## Source material:
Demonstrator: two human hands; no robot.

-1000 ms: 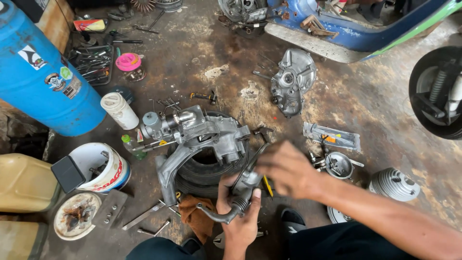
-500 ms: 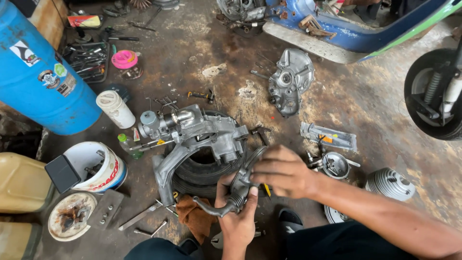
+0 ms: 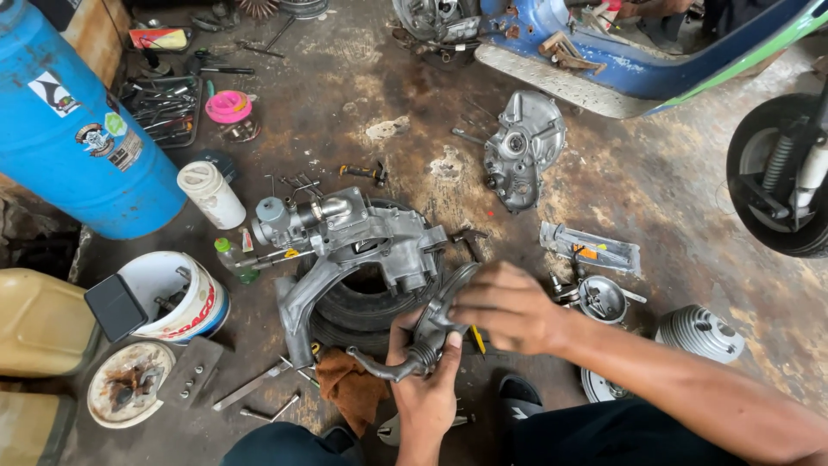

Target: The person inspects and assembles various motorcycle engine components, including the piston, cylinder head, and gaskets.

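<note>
My left hand [image 3: 427, 380] grips a grey metal engine part [image 3: 431, 332] with a curved lever arm that sticks out to the lower left. My right hand [image 3: 509, 306] rests on top of the same part, fingers curled over its upper edge. Just beyond the hands, a grey engine casing [image 3: 345, 242] lies on a black tyre [image 3: 366, 306] on the dirty concrete floor. A brown rag [image 3: 349, 388] lies next to my left wrist.
A blue barrel [image 3: 73, 129] stands at the left, with a white bucket [image 3: 168, 298], a yellow jerrycan [image 3: 39, 319] and a tool tray [image 3: 164, 108] nearby. A casing cover [image 3: 522, 151], a finned cylinder [image 3: 699, 332] and a blue scooter body [image 3: 621, 52] lie to the right.
Both hands and the held part have stayed in nearly the same place; my right hand has shifted slightly over the part's top. The camera has tilted a little.
</note>
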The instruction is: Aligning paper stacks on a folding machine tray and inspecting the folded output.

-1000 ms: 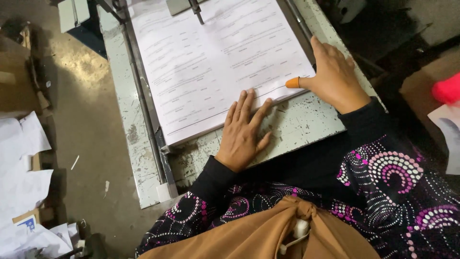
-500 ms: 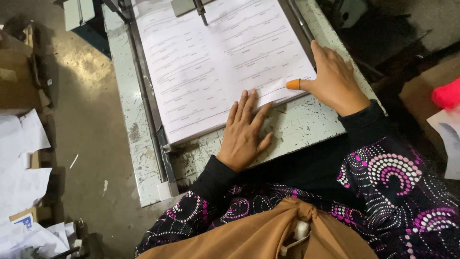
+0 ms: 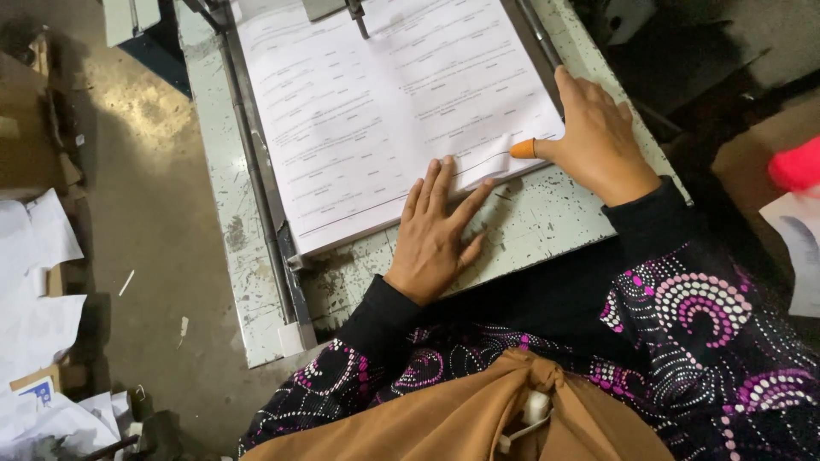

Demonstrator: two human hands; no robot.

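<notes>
A: Item one, the paper stack (image 3: 384,111)?

B: White printed sheets, lying flat on a worn, speckled metal table (image 3: 547,222), with the left edge against a dark metal rail (image 3: 260,188). A clamp arm (image 3: 354,15) crosses the far edge.

A: Left hand (image 3: 436,235)?

B: Flat, palm down, fingers spread. Fingertips rest on the near edge of the stack; the heel sits on the table. It grasps nothing.

A: Right hand (image 3: 598,141)?

B: At the near right corner of the stack, fingers along its right edge. The thumb wears an orange rubber tip (image 3: 523,148), pressed on the corner, where the top sheet is slightly lifted. Open hand, no closed hold on the sheets.

A: Surroundings?

B: Loose white paper scraps (image 3: 38,299) on the concrete floor (image 3: 145,213) to the left; a pink object (image 3: 799,166) at the right edge, unclear what.
</notes>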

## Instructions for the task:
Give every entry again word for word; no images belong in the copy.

## Output of the exercise:
Demonstrator: two human hands; no robot.

-1000 ms: 
-500 ms: 
+0 ms: 

Target: The person inspects and assembles various motorcycle engine components, including the piston, cylinder head, and gaskets.

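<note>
My left hand [image 3: 427, 380] grips a grey metal engine part [image 3: 431, 332] with a curved lever arm that sticks out to the lower left. My right hand [image 3: 509, 306] rests on top of the same part, fingers curled over its upper edge. Just beyond the hands, a grey engine casing [image 3: 345, 242] lies on a black tyre [image 3: 366, 306] on the dirty concrete floor. A brown rag [image 3: 349, 388] lies next to my left wrist.
A blue barrel [image 3: 73, 129] stands at the left, with a white bucket [image 3: 168, 298], a yellow jerrycan [image 3: 39, 319] and a tool tray [image 3: 164, 108] nearby. A casing cover [image 3: 522, 151], a finned cylinder [image 3: 699, 332] and a blue scooter body [image 3: 621, 52] lie to the right.
Both hands and the held part have stayed in nearly the same place; my right hand has shifted slightly over the part's top. The camera has tilted a little.
</note>
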The instruction is: Aligning paper stacks on a folding machine tray and inspecting the folded output.

-1000 ms: 
-500 ms: 
+0 ms: 

Demonstrator: two human hands; no robot.

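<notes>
A: Item one, the paper stack (image 3: 384,111)?

B: White printed sheets, lying flat on a worn, speckled metal table (image 3: 547,222), with the left edge against a dark metal rail (image 3: 260,188). A clamp arm (image 3: 354,15) crosses the far edge.

A: Left hand (image 3: 436,235)?

B: Flat, palm down, fingers spread. Fingertips rest on the near edge of the stack; the heel sits on the table. It grasps nothing.

A: Right hand (image 3: 598,141)?

B: At the near right corner of the stack, fingers along its right edge. The thumb wears an orange rubber tip (image 3: 523,148), pressed on the corner, where the top sheet is slightly lifted. Open hand, no closed hold on the sheets.

A: Surroundings?

B: Loose white paper scraps (image 3: 38,299) on the concrete floor (image 3: 145,213) to the left; a pink object (image 3: 799,166) at the right edge, unclear what.
</notes>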

No further output is given for this exercise.